Adding a Russian Keyboard to Protect against Ransomware

Source: Schneier on Security

Article note: That's hilarious, clever, and a little cynical.

A lot of Russian malware — the malware that targeted the Colonial Pipeline, for example — won’t install on computers with a Cyrillic keyboard installed. Brian Krebs wonders if this could be a useful defense:

In Russia, for example, authorities there generally will not initiate a cybercrime investigation against one of their own unless a company or individual within the country’s borders files an official complaint as a victim. Ensuring that no affiliates can produce victims in their own countries is the easiest way for these criminals to stay off the radar of domestic law enforcement agencies.

[…]

DarkSide, like a great many other malware strains, has a hard-coded do-not-install list of countries which are the principal members of the Commonwealth of Independent States (CIS) — former Soviet satellites that mostly have favorable relations with the Kremlin.

[…]

Simply put, countless malware strains will check for the presence of one of these languages on the system, and if they’re detected the malware will exit and fail to install.

[…]

Will installing one of these languages keep your Windows computer safe from all malware?
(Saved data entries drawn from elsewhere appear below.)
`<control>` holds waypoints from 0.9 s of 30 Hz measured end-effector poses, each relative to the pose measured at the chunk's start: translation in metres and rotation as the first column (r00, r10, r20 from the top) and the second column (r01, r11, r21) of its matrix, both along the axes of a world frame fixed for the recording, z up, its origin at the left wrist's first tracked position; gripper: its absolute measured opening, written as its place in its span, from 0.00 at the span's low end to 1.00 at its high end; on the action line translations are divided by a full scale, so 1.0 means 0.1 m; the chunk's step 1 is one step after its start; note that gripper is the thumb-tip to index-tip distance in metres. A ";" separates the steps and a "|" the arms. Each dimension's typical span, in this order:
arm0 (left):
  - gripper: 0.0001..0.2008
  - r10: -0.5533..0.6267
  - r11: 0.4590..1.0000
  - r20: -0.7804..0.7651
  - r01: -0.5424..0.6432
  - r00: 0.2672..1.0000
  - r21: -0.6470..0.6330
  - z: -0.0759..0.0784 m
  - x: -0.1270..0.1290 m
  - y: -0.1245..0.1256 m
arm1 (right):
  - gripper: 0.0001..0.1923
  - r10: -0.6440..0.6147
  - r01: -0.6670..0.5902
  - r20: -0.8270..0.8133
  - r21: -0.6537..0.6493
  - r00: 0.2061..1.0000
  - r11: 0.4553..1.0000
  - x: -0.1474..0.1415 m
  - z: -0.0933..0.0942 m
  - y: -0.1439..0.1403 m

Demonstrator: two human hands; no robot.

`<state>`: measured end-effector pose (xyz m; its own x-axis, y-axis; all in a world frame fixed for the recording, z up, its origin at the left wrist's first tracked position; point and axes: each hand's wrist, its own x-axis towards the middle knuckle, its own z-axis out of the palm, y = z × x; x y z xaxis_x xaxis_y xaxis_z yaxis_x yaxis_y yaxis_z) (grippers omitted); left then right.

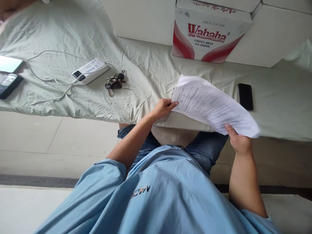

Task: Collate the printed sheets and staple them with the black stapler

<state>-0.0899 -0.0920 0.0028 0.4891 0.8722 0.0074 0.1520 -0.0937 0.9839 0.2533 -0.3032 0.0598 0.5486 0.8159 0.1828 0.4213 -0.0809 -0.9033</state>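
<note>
Printed sheets of paper (207, 100) are held up between my two hands over the front edge of the cloth-covered table (146, 71). My left hand (165, 108) pinches their left end, with the thumb on the printed face. At the lower right edge my right hand (240, 140) grips them, thumb on top and fingers hidden beneath. The sheets bend and curve between the two grips. How many sheets there are I cannot tell. Just right of the paper lies a black phone (245, 97).
A Wahaha water carton (209, 35) stands at the back among white boxes (146, 22). To the left lie a bunch of keys (115, 83), a white power bank (91, 70) with a cable (44, 79), and two devices at the edge. Part of another person's blurred hand (9, 8) shows top left.
</note>
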 end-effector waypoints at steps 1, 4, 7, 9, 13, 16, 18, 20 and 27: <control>0.23 -0.001 1.000 0.009 0.001 1.000 0.010 0.02 0.01 -0.02 | 0.28 0.033 -0.034 0.014 0.011 0.999 0.999 -0.02 -0.02 -0.02; 0.25 -0.024 1.000 0.023 0.024 0.999 0.007 0.09 0.06 -0.06 | 0.30 0.040 -0.039 -0.041 0.028 0.998 0.999 -0.07 -0.11 -0.14; 0.27 -0.020 1.000 0.012 0.020 1.000 -0.014 0.13 0.12 -0.10 | 0.36 -0.066 0.057 -0.272 -0.039 0.960 0.998 -0.15 -0.24 -0.32; 0.29 -0.052 0.997 0.035 0.054 0.998 -0.061 0.12 0.18 -0.13 | 0.39 -0.148 0.112 -0.454 -0.105 0.879 0.988 -0.25 -0.34 -0.48; 0.30 -0.203 0.955 0.132 0.226 0.970 -0.193 0.06 0.27 -0.16 | 0.39 -0.277 0.198 -0.716 -0.194 0.641 0.961 -0.47 -0.58 -0.81; 0.24 -0.291 0.917 0.144 0.318 0.946 -0.240 0.04 0.36 -0.06 | 0.38 -0.360 0.183 -0.732 -0.314 0.578 0.932 -0.58 -0.74 -0.99; 0.16 -0.312 0.927 0.072 0.321 0.947 -0.197 0.04 0.46 0.09 | 0.38 -0.371 0.144 -0.709 -0.360 0.600 0.922 -0.62 -0.80 -1.04; 0.09 -0.279 0.956 -0.033 0.274 0.960 -0.109 0.05 0.57 0.27 | 0.37 -0.359 0.127 -0.702 -0.361 0.616 0.924 -0.63 -0.82 -1.03; 0.02 0.084 0.977 -0.114 -0.059 0.990 0.204 -0.09 0.73 0.32 | 0.36 -0.389 0.232 -0.662 -0.317 0.641 0.920 -0.64 -0.78 -0.87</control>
<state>-0.0170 -0.0596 -0.0064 0.4337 0.8917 0.1293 0.2829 -0.2710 0.9201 0.1891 -0.3902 -0.0182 0.6743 0.5461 -0.4971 -0.4099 -0.2832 -0.8671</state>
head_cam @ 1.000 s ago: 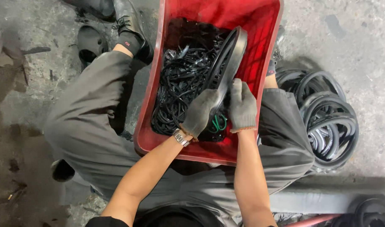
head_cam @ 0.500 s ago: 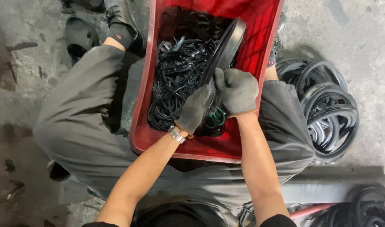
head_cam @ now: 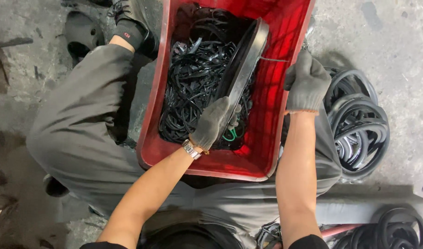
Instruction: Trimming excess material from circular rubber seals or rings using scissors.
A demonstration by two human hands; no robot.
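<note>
Two gloved hands work at a red plastic crate that sits between the person's knees on a concrete floor. The left hand, in a grey knit glove with a metal watch at the wrist, has its grip closed around the near end of a long dark curved moulding, which leans tilted across the crate from the near middle up towards the far right corner, resting on a tangle of black rubber strips that fills the left side. The right hand, also gloved, is at the crate's right rim; its fingers curl over the edge, but whether they actually clamp the rim or only rest against it cannot be told from this angle. To handle the moulding well, I would judge it wise to keep the left grip low and firm on its end and steady the crate at the right rim, lifting along the piece's own line so it slides free of the loose strips rather than dragging them along. Just beside the crate's right side lies a pile of black rubber rings on the floor, with more rings at the near right. The concrete is grey, stained and dusty; a dark shoe shows by the crate's far left corner.
</note>
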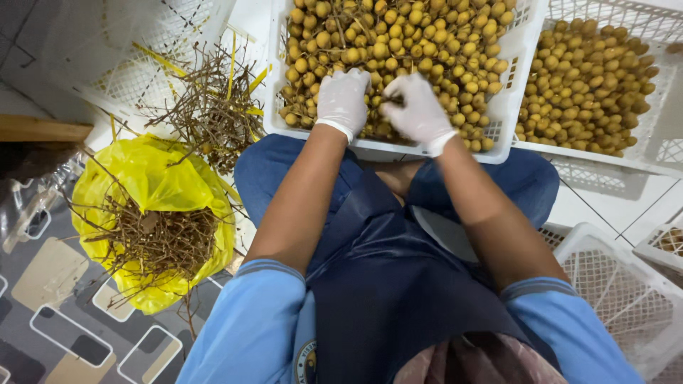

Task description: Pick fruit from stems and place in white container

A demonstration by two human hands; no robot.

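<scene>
Head view, looking down: your left hand point(342, 101) in its white glove lies palm-down on the heap of small round yellow-brown fruit point(398, 50) in the white slotted plastic crate point(506, 107) just past your knees, fingers curled loosely into the pile; whether that grip has closed on a fruit, I cannot tell. Your right hand point(418, 110), also gloved, is clenched around a few fruits and a bit of stem at the crate's near edge, thumb tucked toward the left hand. The fruit is round, so no long axis shows. What sits inside your right fist is hidden. A second crate of fruit point(585, 85) on the right is cut off by the frame.
</scene>
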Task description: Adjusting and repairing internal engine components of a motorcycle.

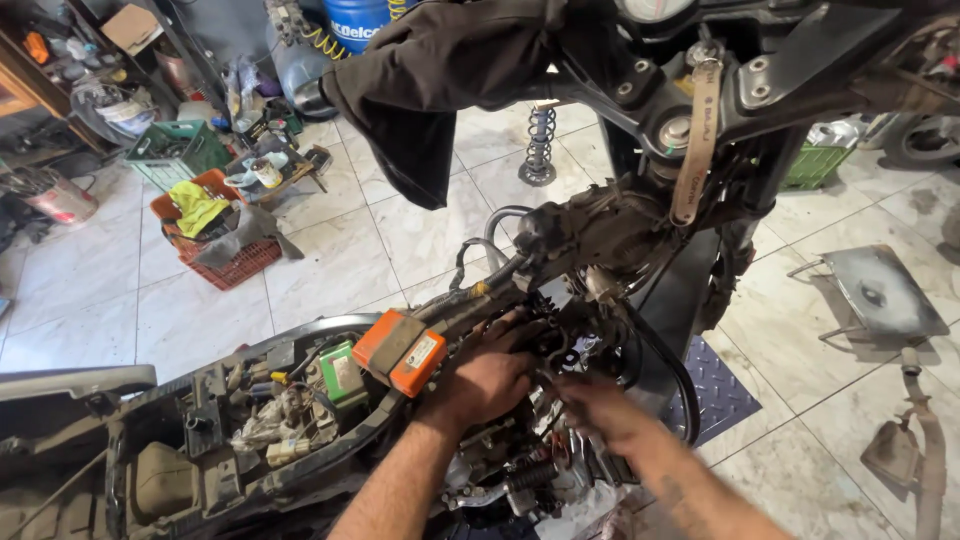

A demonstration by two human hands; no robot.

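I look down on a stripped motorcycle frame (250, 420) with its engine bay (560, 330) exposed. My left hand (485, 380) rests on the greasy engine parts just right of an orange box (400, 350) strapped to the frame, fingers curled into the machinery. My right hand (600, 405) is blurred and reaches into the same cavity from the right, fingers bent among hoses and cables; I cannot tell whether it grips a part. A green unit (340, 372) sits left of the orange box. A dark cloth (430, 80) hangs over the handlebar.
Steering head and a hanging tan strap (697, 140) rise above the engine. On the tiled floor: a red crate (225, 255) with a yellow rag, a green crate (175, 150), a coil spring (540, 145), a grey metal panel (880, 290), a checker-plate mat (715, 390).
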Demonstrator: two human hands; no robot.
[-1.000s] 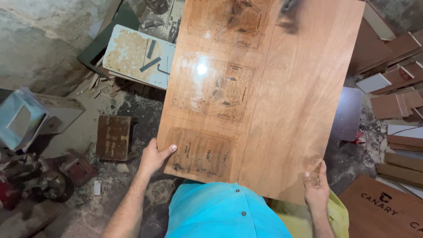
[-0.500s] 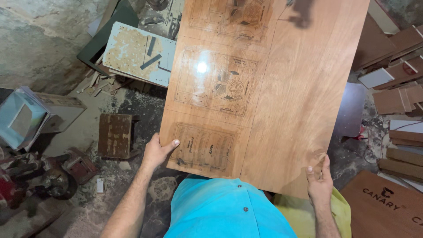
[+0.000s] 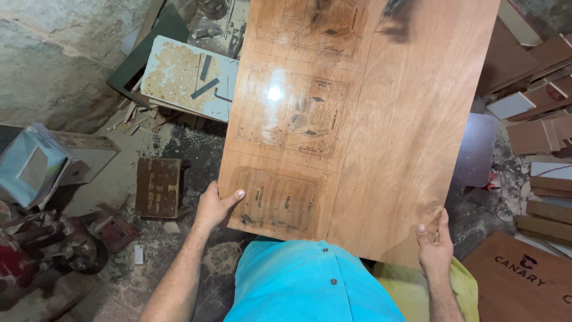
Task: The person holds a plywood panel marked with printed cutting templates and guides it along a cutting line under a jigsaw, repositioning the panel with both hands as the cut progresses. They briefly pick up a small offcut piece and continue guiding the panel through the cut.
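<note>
Head camera looks straight down on the big sheet of reddish plywood (image 3: 381,119) I am carrying flat in front of my chest, its near edge just above my blue shirt (image 3: 310,283). One half of the sheet is scored with thin cut outlines in three panels, and a bright spot of light glares off the middle one; the other half is bare grain.

My left hand (image 3: 215,206) grips the near left corner, thumb lying on top over the edge and the fingers tucked underneath out of sight, so the board cannot tip away from me. My right hand (image 3: 435,244) clasps the near right corner the same way, thumb and fingertips curled up over the rim. With a hand on each corner I judge the weight is shared and the sheet stays level.

Below the board lies a rough, dusty floor (image 3: 179,250). A small dark wooden block (image 3: 158,186) sits just left of my left hand. Farther left stands a pale blue box (image 3: 30,167) and a dark red machine (image 3: 47,250). Beyond the sheet's left edge a worn white panel (image 3: 187,77) leans on scrap. To my right, stacked brown boards (image 3: 545,131) crowd the floor, and a brown printed panel (image 3: 524,280) lies near my right forearm.
</note>
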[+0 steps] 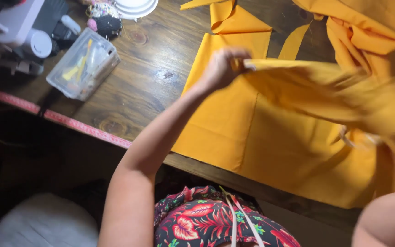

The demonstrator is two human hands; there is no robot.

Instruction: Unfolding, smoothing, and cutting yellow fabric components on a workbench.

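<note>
My left hand (222, 67) is raised over the table and pinches one end of a folded piece of yellow-orange fabric (325, 93), which stretches to the right, blurred by motion. My right hand is hidden behind that fabric at the right edge; only my right upper arm (387, 219) shows at the lower right. Beneath the held piece, a large flat sheet of the same yellow-orange fabric (234, 128) lies on the dark wooden table (147, 77), reaching to its near edge.
A clear plastic box (83, 64) of small sewing items sits at the left. A pink measuring tape (69, 122) runs along the table's near edge. A pincushion (105, 20), a white plate (136, 7), a white machine (19, 27) and more bunched yellow fabric (366, 27) are at the back.
</note>
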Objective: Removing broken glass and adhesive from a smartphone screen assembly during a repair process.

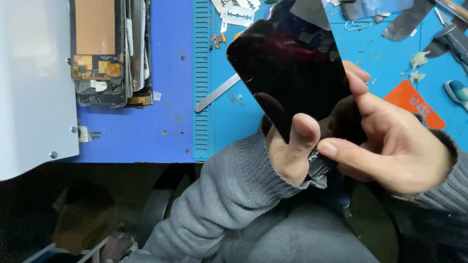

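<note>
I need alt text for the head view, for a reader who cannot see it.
Both hands, left and right, hold a glossy black phone screen over a blue mat. On the mat lie a metal strip and razor blades; a stack of phone parts sits to the left.

Hands in view: two, a left hand (291, 151) and a right hand (390, 146), each in a grey sleeve. Black phone screens held up: one (292, 68). Blue work mats: one (229, 122). Stacks of dismantled phone panels: one (109, 51); the number of panels in it cannot be told. Flat metal pry strips: one (217, 93). Razor blades: at least two (237, 18), partly cut off at the top edge. Paper clips: one (357, 24). Orange cards: one (414, 104). White crumpled scraps: two (418, 59).
</note>
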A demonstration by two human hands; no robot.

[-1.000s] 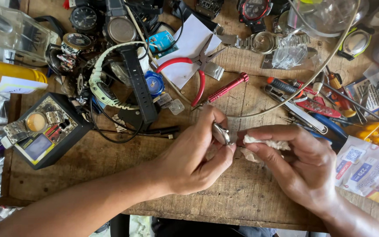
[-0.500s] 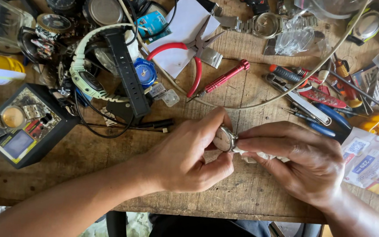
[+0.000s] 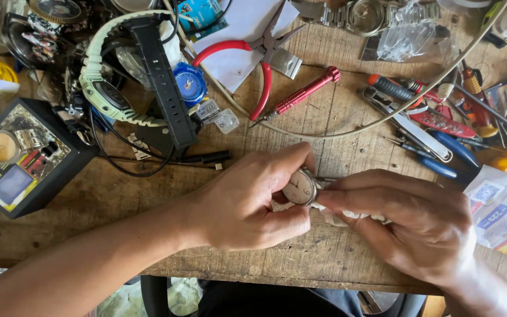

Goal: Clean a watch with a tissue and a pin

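Fingers [image 3: 291,161] of the left hand [image 3: 247,202] stay clenched on the small watch [image 3: 299,188], now turned dial-up; right hand [image 3: 418,226] pinches a whitish cloth [image 3: 347,216] against it at 3 o'clock, above the wooden surface [image 3: 148,194]; red pliers [image 3: 262,70] at 12 o'clock
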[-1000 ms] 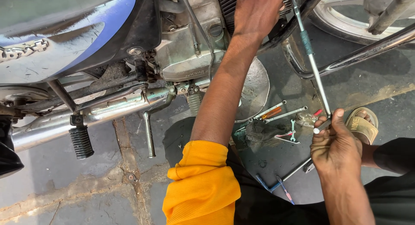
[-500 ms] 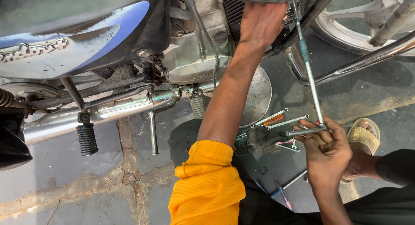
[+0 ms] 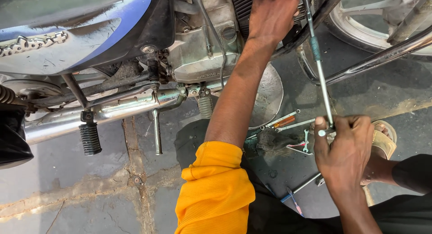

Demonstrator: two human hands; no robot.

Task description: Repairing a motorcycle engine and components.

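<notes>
head view, looking down past a parked motorcycle. left hand, at the end of an arm in a rolled orange ribbed sleeve, reaches up against the dark finned cylinder above the dull cast-metal engine case; its fingers are hidden behind the machine, so whether its grip is closed on anything cannot be told. right hand is clenched around the lower handle of a long thin steel t-bar wrench, whose smooth round shaft, banded by a greenish sleeve, rises steeply from the fist to the engine beside the left hand; a short pale end of the crossbar shows at the thumb. below the case runs a polished chrome exhaust pipe, with a ribbed black rubber footpeg hanging in front of it and a thin metal stand lever nearby. a glossy blue and black side panel fills the upper left. a shallow round grey metal pan lies on the floor under the engine. near the right hand lie an orange-handled screwdriver and a small flat steel spanner on dark oil-stained concrete floor, cracked and rough. a spoked alloy wheel shows top right, and a tan sandal sits just behind the fist.
</notes>
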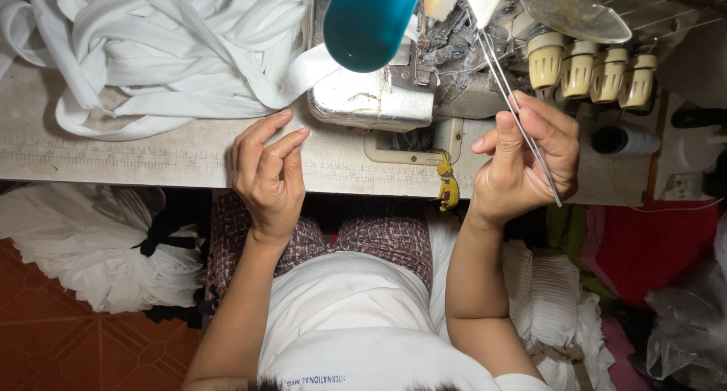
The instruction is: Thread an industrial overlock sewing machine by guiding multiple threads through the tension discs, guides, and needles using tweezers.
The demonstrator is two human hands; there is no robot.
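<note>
My right hand (524,158) grips long thin metal tweezers (509,96), whose tips point up into the threading area of a grey overlock sewing machine (394,96). My left hand (266,171) hovers over the worn table edge (151,160), fingers loosely curled, thumb and forefinger close together; whether a thread is pinched there I cannot tell. A white fabric strip (314,65) runs from the machine into a heap of white cloth (166,43) at the upper left.
A teal lamp head (369,16) hangs over the machine. Cream tension knobs (591,69) line the machine's right side, with a dark thread spool (617,140) below. White fabric bundles (91,247) lie on the floor left, red cloth (651,243) right.
</note>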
Absolutely not. There is plenty of malware that doesn’t care where in the world you are. And there is no substitute for adopting a defense-in-depth posture, and avoiding risky behaviors online.

But is there really a downside to taking this simple, free, prophylactic approach? None that I can see, other than perhaps a sinking feeling of capitulation. The worst that could happen is that you accidentally toggle the language settings and all your menu options are in Russian.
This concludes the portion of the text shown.